This orange simple syrup is so easy to make and perfect for sweetening drinks from iced tea to cocktails, use it in salad dressings and even for flavouring and adding moisture to cakes and other desserts. This one here is blood orange syrup but any oranges will work.
You’ll love this lemon simple syrup as well and you can actually use either recipe for any citrus.
Why you’ll love it
- Quick and easy to make
- 10 minutes effort
- 2 ingredients
- Keeps well –a month or more
What is simple syrup?
Simple syrup is a combination of sugar and liquid in a 1:1 ratio that is cooked until the sugar has dissolved completely and you have a clear syrup.

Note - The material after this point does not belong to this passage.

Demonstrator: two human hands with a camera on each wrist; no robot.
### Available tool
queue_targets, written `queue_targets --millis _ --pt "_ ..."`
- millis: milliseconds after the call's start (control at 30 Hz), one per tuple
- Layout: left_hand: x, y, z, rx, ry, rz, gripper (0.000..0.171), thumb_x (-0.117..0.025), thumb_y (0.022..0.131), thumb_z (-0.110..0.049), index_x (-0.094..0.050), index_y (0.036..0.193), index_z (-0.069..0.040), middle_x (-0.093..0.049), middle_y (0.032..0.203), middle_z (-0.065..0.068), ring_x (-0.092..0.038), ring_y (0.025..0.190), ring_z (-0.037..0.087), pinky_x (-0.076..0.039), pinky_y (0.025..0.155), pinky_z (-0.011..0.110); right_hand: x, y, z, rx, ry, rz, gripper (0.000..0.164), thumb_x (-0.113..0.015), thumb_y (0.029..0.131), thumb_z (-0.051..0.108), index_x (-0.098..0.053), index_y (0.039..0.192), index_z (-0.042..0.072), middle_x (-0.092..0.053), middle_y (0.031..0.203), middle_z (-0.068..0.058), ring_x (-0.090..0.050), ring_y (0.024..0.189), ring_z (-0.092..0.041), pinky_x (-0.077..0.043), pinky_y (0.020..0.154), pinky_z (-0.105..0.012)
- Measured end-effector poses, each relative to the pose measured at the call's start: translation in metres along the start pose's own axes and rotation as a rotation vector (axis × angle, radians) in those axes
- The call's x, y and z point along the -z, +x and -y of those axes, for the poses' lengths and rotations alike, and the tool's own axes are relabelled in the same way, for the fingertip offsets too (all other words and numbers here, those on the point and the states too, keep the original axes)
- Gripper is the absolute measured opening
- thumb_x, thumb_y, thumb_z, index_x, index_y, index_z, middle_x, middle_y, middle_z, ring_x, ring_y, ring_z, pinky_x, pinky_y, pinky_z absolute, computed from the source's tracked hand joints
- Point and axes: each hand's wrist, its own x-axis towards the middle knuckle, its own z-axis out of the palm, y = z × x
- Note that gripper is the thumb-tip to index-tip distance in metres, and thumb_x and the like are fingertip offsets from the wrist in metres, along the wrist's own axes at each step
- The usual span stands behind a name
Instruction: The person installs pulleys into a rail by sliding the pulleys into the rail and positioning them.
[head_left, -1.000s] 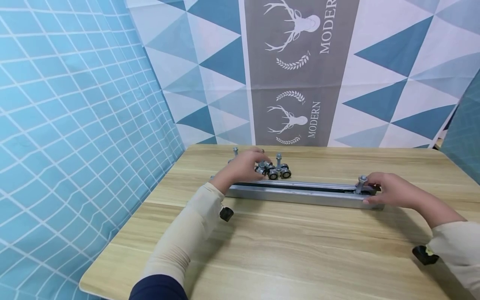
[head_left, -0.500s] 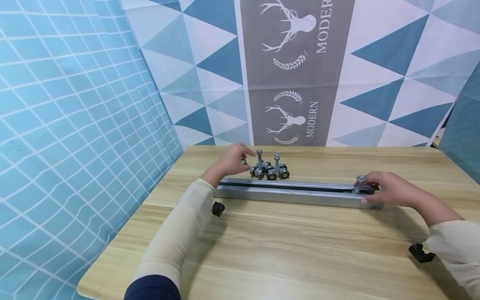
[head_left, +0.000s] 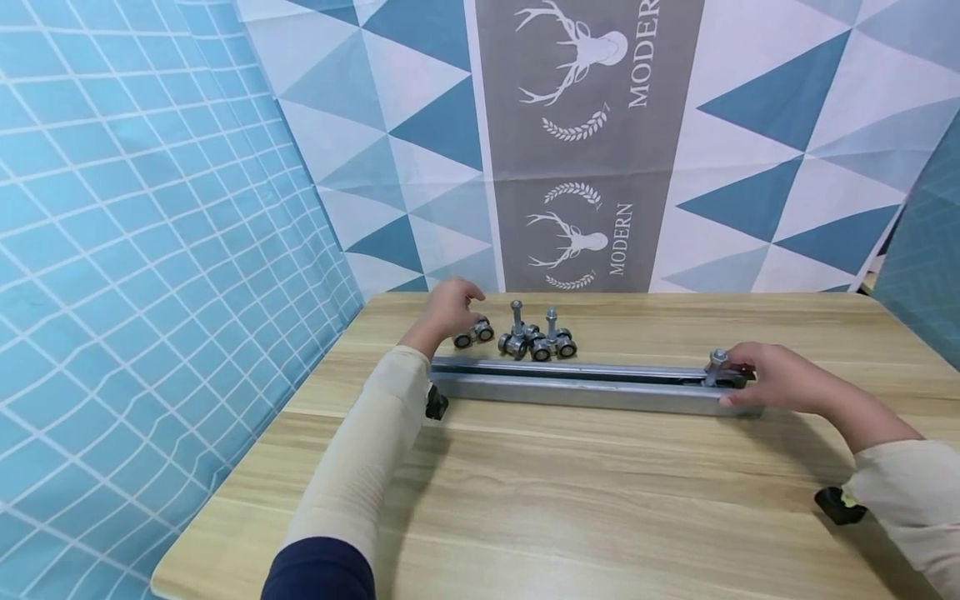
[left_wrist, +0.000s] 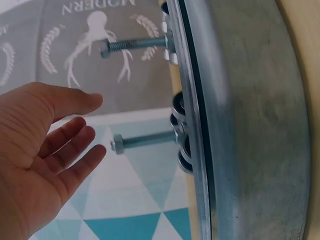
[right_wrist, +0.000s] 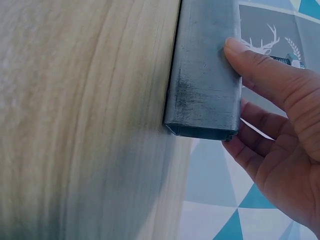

Simple syrup is a regular in cocktails and drinks like iced tea or coffee – cold drinks where sugar won’t dissolve but a little sweetness is nice. Cake decorators also use simple syrup as a way to keep cakes moist.
This orange simple syrup is just a like a regular syrup but absolutely bursting with orange flavour. In this case, I’ve used blood oranges for their gorgeous colour but all oranges will work as long as you use the same ratios.
Ingredients in orange simple syrup
You have to love a recipe with just 2 ingredients.
Detailed quantities and directions in the recipe card at the bottom of the post.
- Oranges: I’ve used blood oranges here but all types will work – even mandarins and tangelos. So just pick your favourite or what you can get your hands on right now.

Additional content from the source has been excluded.